Horton Maxwell, Olshan Katherine L, Gleeson Elizabeth, Regis Stephanie, Morson Taylor, Hintze Zackary J, Leonard Maureen M, Silvester Jocelyn A
From the Celiac Research Program, Harvard Medical School, Boston, Massachusetts, USA.
Division of Gastroenterology, Hepatology and Nutrition, Boston Children's Hospital, Harvard Medical School, Boston, Massachusetts, USA.
JPGN Rep. 2023 Jun 9;4(3):e323. doi: 10.1097/PG9.0000000000000323. eCollection 2023 Aug.
This study examines the prevalence of detectable gluten immunogenic peptides (GIPs) as a proxy for gluten exposure in children with celiac disease on a gluten-free diet in the United States, as estimated by gluten breakdown products excreted in urine and stool.
Urine and stool samples were collected in 3 settings (home, gastroenterology clinic, and endoscopy) for pediatric participants (ages 6-21 years old) across 2 medical centers.
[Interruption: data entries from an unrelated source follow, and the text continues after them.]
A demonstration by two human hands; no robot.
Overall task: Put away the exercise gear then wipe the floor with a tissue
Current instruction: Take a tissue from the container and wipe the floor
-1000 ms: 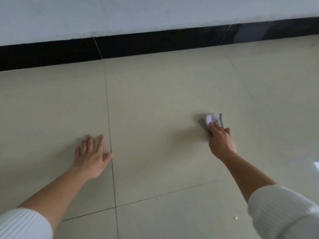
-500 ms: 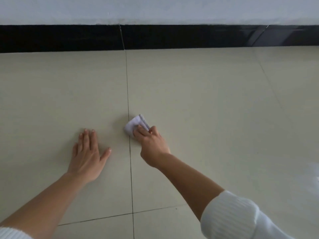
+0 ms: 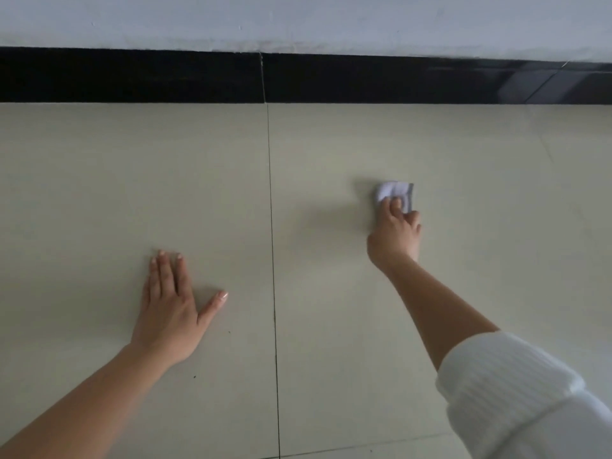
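Observation:
A folded white tissue (image 3: 394, 191) lies on the beige tiled floor (image 3: 331, 154), right of the long grout line. My right hand (image 3: 394, 233) presses down on it, fingers curled over its near edge. My left hand (image 3: 172, 306) rests flat on the floor left of the grout line, fingers straight and thumb spread, holding nothing. White sleeves are pushed up on both forearms. No exercise gear is in view.
A black skirting band (image 3: 132, 76) runs along the foot of the white wall (image 3: 298, 18) at the back. Grout lines (image 3: 271, 226) cross the tiles. A few dark specks (image 3: 194, 376) lie near my left forearm.
My right hand swept the tissue left to the grout line beside my left hand, then back out to the right. My left hand stayed planted on the floor.

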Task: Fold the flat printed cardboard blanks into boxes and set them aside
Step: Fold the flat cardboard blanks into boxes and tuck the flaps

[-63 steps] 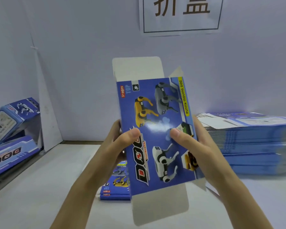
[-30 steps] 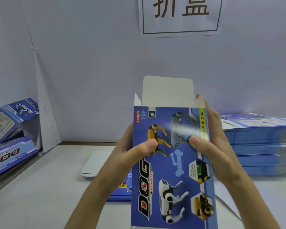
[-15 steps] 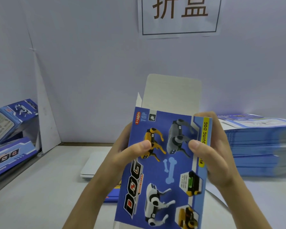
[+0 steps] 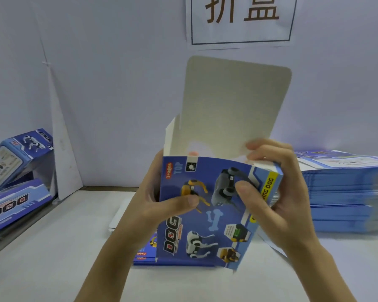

Commercial ELISA assays were used to quantify the GIPs in each sample.
GIPs were detected in 4 out of 44 (9.1%) of stool samples and 6 out of 125 (4.8%) of urine samples provided by 84 children. These samples were collected across all settings, and most participants (70%) were asymptomatic at the time of sample collection. For the urine samples collected at the time of endoscopy, all subjects found to have persistent enteropathy had no detectable GIPs (0/12).
GIPs provide an additional method for screening for gluten exposures in individuals with celiac disease on a gluten-free diet, and may be used across multiple settings. We found a low detection rate of GIPs in children. Our finding of undetectable GIPs in individuals with persistent enteropathy may be expected of a single determination under close observation or represent a lack of gluten exposure within the detection window. More research is needed to understand the dynamics of gluten absorption and excretion in the US pediatric population.
本研究通过检测尿和粪便中排出的麸质分解产物,来估算美国接受无麸质饮食的乳糜泻患儿中可检测到的麸质免疫原性肽(GIP)的流行情况,以此作为麸质暴露的指标。
在两个医疗中心,针对6至21岁的儿科参与者,在3种环境(家中、胃肠病诊所和内镜检查时)收集尿样和粪便样本。使用商业酶联免疫吸附测定法(ELISA)对每个样本中的GIP进行定量。
84名儿童提供的44份粪便样本中有4份(9.1%)检测到GIP,125份尿样中有6份(4.8%)检测到GIP。这些样本来自所有环境,大多数参与者(70%)在样本采集时无症状。在内镜检查时采集的尿样中,所有被发现患有持续性肠病的受试者均未检测到GIP(0/12)。
GIP为筛查接受无麸质饮食的乳糜泻患者的麸质暴露提供了一种额外的方法,并且可在多种环境中使用。我们发现儿童中GIP的检测率较低。在持续性肠病患者中未检测到GIP这一发现,可能是在密切观察下单次测定的预期结果,或者代表在检测窗口内缺乏麸质暴露。需要更多研究来了解美国儿科人群中麸质吸收和排泄的动态情况。